§ What you should do
With the pictures set aside, write out all of the data exactly as it stands.

§ Information supplied
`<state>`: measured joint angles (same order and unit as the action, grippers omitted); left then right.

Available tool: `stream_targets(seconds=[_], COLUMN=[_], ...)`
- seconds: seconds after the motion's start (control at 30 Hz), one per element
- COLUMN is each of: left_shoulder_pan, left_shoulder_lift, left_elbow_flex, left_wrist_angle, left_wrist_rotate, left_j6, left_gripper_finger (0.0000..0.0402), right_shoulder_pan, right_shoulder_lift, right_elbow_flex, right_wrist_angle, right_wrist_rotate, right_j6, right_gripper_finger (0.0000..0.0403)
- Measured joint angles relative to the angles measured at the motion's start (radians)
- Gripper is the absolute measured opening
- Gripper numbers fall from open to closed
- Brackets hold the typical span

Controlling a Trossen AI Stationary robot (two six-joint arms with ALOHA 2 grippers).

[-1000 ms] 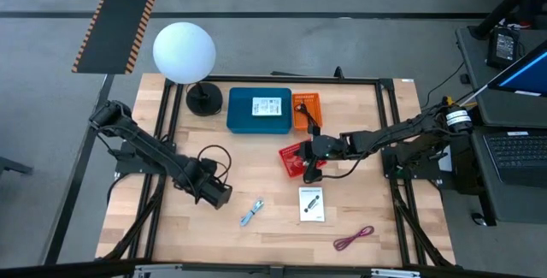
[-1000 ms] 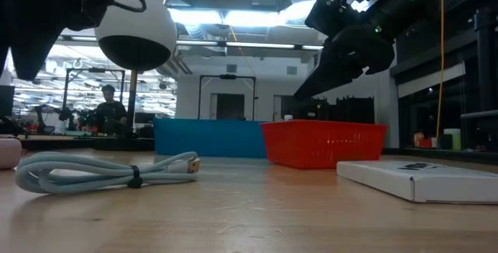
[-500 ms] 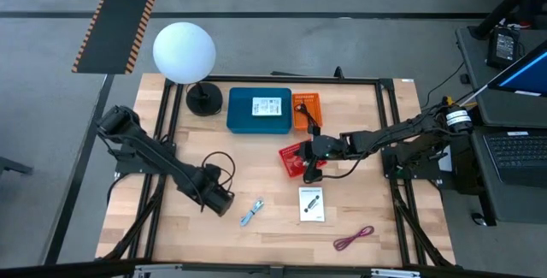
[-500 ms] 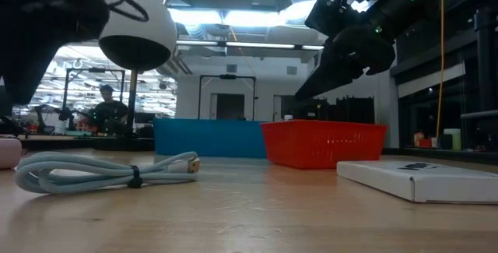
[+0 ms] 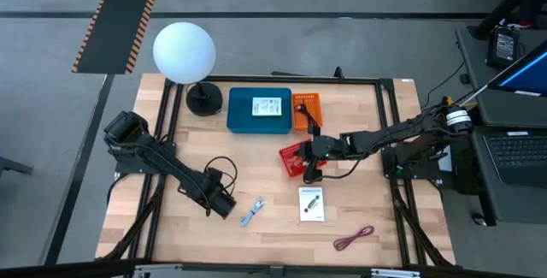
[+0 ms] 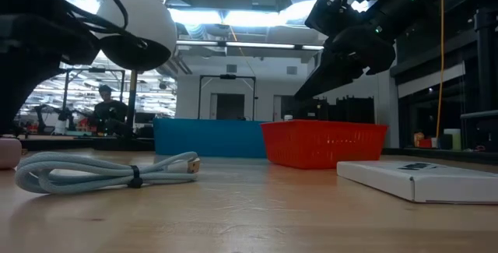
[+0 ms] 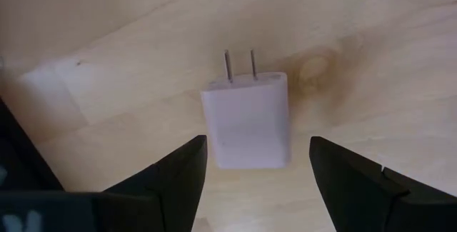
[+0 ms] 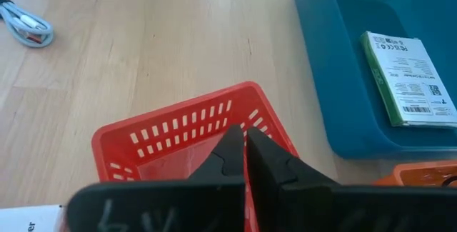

§ Exercise output
`<state>`: measured joint angles (same order and unit as the action, grippers omitted); left then right.

Available tool: `stream_targets(seconds=[_], COLUMN=[_], ...)`
- seconds: seconds after the motion's start (control at 30 Hz), one per element
- COLUMN is each of: left_shoulder_pan, left_shoulder_lift, left_elbow_flex, left_wrist_angle, left_wrist_rotate, left_j6, left_gripper_finger (0.0000..0.0402), right_shoulder_pan, right_shoulder_lift, right_elbow_flex, right_wrist_angle, right_wrist_rotate, right_j6, right_gripper_finger (0.0000..0.0403)
- Measured joint angles relative to the angles measured at the motion's start (radians)
- Gripper is the absolute measured opening
- Gripper numbers fall from open to closed
- Brackets hold the typical span

Controlling a Trossen AI Stationary robot (two six-joint arms with ALOHA 2 grippers).

[-1000 ms] 
[-1000 ms] 
[-500 ms] 
[-500 ms] 
[+0 ms] 
[+0 ms] 
[+0 ms] 
[+0 ms] 

There is nothing more to add to this answer.